#### [Problem requirements]
Reproduce the data in full, exactly as given, leaving images out.

#### [Raw data]
####################

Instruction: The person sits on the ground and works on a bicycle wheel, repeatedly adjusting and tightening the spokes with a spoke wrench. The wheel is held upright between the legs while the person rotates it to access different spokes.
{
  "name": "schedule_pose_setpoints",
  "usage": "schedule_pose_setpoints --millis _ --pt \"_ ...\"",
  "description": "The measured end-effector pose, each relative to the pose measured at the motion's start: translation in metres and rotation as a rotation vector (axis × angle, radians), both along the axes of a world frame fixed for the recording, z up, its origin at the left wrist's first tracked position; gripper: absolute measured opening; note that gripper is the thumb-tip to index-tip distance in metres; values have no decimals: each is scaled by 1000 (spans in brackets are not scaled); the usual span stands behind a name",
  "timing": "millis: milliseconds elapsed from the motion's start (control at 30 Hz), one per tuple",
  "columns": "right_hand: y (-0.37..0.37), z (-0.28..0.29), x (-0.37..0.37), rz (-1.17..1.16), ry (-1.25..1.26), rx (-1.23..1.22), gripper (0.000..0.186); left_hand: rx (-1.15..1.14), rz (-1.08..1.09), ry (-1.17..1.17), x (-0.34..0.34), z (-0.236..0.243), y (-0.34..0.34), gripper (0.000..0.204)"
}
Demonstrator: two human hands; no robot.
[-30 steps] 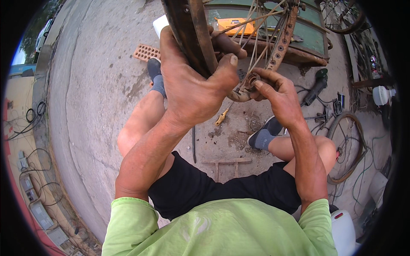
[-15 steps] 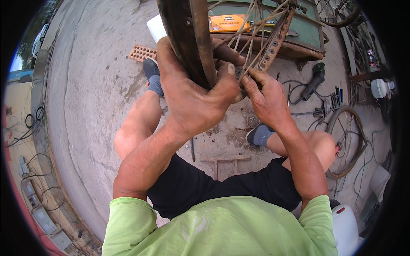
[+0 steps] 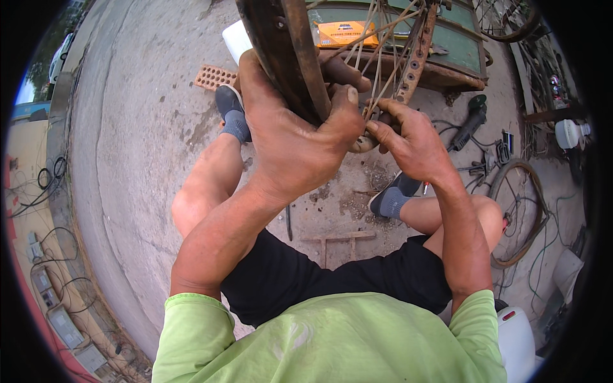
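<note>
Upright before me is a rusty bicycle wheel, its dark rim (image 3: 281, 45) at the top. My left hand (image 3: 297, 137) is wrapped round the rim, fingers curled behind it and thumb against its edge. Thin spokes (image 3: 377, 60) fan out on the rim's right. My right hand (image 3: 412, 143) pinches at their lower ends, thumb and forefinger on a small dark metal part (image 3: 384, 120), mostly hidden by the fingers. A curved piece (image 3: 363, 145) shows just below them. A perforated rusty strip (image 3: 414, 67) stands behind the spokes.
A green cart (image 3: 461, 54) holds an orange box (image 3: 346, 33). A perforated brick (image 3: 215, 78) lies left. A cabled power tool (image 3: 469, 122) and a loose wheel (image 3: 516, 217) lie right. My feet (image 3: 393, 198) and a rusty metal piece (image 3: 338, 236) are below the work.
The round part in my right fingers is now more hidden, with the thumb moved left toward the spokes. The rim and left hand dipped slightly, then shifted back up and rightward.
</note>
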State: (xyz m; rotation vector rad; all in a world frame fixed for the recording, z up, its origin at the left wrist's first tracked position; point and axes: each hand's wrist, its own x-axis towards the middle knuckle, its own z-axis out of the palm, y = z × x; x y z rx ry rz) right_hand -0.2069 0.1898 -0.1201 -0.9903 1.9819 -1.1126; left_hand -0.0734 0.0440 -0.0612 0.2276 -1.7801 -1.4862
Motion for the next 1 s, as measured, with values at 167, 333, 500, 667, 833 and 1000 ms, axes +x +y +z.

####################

#### [Written response]
Instruction: The person sits on the ground and works on a bicycle wheel, repeatedly adjusting and tightening the spokes with a spoke wrench. The wheel is held upright between the legs while the person rotates it to access different spokes.
{
  "name": "schedule_pose_setpoints",
  "usage": "schedule_pose_setpoints --millis _ --pt \"_ ...\"",
  "description": "The measured end-effector pose, each relative to the pose measured at the motion's start: translation in metres and rotation as a rotation vector (axis × angle, radians), both along the axes of a world frame fixed for the recording, z up, its origin at the left wrist's first tracked position; gripper: absolute measured opening; note that gripper is the thumb-tip to index-tip distance in metres; values have no decimals: each is scaled by 1000 (spans in brackets are not scaled); the usual span stands behind a name",
  "timing": "millis: milliseconds elapsed from the motion's start (control at 30 Hz), one per tuple",
  "columns": "right_hand: y (-0.37..0.37), z (-0.28..0.29), x (-0.37..0.37), rz (-1.17..1.16), ry (-1.25..1.26), rx (-1.23..1.22), gripper (0.000..0.186); left_hand: rx (-1.15..1.14), rz (-1.08..1.09), ry (-1.17..1.17), x (-0.34..0.34), z (-0.236..0.243), y (-0.34..0.34), gripper (0.000..0.204)"
}
Demonstrator: two human hands; no robot.
[-30 steps] 
[-15 steps] 
[+0 steps] 
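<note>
Upright before me is a rusty bicycle wheel, its dark rim (image 3: 281, 45) at the top. My left hand (image 3: 297, 137) is wrapped round the rim, fingers curled behind it and thumb against its edge. Thin spokes (image 3: 377, 60) fan out on the rim's right. My right hand (image 3: 412, 143) pinches at their lower ends, thumb and forefinger on a small dark metal part (image 3: 384, 120), mostly hidden by the fingers. A curved piece (image 3: 363, 145) shows just below them. A perforated rusty strip (image 3: 414, 67) stands behind the spokes.
A green cart (image 3: 461, 54) holds an orange box (image 3: 346, 33). A perforated brick (image 3: 215, 78) lies left. A cabled power tool (image 3: 469, 122) and a loose wheel (image 3: 516, 217) lie right. My feet (image 3: 393, 198) and a rusty metal piece (image 3: 338, 236) are below the work.
The round part in my right fingers is now more hidden, with the thumb moved left toward the spokes. The rim and left hand dipped slightly, then shifted back up and rightward.
</note>
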State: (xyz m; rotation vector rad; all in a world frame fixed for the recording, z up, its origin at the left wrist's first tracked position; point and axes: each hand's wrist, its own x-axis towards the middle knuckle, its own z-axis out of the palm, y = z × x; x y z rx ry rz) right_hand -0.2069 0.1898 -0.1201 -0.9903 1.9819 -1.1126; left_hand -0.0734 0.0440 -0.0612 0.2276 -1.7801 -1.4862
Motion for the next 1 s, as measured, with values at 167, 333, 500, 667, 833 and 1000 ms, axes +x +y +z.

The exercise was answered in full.